Of all the lines below, output only those starting at the one with "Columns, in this" and ending at the one with "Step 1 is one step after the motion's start", both ends included, exactly as written.

== The data

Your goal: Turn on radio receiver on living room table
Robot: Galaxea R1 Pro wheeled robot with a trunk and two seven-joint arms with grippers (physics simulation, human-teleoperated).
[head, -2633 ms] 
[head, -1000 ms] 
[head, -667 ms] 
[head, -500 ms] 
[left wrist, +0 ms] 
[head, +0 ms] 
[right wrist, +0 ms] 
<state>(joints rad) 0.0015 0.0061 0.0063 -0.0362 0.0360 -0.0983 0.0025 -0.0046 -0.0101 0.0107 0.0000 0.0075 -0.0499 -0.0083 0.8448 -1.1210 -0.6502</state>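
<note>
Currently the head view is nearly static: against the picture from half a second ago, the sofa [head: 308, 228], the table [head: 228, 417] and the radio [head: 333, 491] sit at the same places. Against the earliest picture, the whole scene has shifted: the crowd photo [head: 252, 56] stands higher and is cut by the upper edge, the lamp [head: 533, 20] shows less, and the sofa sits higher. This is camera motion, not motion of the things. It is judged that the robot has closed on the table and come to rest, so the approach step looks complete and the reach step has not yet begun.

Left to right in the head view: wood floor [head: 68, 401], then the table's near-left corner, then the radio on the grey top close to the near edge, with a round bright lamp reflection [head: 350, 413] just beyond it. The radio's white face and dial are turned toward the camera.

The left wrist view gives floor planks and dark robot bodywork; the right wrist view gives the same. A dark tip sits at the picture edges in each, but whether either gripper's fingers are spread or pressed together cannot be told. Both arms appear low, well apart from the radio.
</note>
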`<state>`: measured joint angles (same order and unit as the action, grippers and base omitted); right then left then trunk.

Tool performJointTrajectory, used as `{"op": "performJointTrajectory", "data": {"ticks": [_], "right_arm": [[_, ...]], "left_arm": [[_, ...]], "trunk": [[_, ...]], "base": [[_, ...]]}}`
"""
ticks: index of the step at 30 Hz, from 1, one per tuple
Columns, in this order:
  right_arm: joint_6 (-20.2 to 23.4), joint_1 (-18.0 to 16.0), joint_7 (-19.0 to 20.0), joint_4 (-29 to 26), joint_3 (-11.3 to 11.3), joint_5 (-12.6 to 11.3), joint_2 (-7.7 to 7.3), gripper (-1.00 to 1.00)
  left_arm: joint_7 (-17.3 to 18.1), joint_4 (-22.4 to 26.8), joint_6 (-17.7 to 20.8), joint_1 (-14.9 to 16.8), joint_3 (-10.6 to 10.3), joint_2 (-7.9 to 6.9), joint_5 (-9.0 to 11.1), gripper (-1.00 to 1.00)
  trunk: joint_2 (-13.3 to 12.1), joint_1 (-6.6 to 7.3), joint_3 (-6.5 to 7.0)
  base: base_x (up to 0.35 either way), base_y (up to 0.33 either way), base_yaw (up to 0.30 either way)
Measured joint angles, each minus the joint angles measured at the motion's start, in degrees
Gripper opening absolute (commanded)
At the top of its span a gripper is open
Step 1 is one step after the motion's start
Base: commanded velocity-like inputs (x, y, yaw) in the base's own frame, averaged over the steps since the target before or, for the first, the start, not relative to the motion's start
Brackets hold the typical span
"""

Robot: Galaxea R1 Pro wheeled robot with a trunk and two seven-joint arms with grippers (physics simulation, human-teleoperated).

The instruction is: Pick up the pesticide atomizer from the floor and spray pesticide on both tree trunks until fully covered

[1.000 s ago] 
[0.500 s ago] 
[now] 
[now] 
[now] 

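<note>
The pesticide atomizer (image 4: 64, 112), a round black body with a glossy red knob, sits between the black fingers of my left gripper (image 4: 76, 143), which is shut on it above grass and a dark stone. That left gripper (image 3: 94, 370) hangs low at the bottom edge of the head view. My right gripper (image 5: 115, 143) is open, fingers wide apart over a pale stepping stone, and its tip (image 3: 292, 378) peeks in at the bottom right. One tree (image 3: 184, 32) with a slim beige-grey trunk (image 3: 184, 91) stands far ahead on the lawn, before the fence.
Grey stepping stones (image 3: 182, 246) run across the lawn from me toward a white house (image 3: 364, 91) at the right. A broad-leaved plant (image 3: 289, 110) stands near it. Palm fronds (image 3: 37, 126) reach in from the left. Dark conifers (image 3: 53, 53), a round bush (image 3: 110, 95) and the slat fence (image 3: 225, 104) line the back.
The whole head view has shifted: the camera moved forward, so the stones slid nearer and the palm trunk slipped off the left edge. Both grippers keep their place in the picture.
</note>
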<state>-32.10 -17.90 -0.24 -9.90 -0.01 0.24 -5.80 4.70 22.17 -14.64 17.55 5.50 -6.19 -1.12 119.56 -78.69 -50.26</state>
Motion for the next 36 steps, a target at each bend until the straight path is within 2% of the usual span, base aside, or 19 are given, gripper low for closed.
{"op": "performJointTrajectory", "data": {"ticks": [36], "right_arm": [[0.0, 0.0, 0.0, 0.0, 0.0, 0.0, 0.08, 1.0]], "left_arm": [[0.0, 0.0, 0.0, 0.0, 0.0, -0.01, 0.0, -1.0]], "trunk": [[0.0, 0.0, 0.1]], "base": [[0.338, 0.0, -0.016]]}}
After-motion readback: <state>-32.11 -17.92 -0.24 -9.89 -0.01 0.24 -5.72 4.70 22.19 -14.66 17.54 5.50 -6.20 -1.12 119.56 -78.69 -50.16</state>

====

Task output
Columns, in this order:
  right_arm: joint_6 (-20.2 to 23.4), joint_1 (-18.0 to 16.0), joint_7 (-19.0 to 20.0), joint_4 (-29 to 26), joint_3 (-11.3 to 11.3), joint_5 (-12.6 to 11.3), joint_2 (-7.7 to 7.3), gripper (-1.00 to 1.00)
  left_arm: joint_7 (-17.3 to 18.1), joint_4 (-22.4 to 26.8), joint_6 (-17.7 to 20.8), joint_1 (-14.9 to 16.8), joint_3 (-10.6 to 10.3), joint_2 (-7.9 to 6.9), joint_5 (-9.0 to 11.1), gripper (-1.00 to 1.00)
  trunk: joint_2 (-13.3 to 12.1), joint_1 (-6.6 to 7.3), joint_3 (-6.5 to 7.0)
  base: base_x (up to 0.35 either way), base_y (up to 0.33 either way), base_yaw (up to 0.30 either way)
Measured joint angles, each minus the joint angles measured at the motion's start, in degrees
Gripper opening absolute (commanded)
At the top of its span a gripper is open
Step 1 is one step after the motion's start

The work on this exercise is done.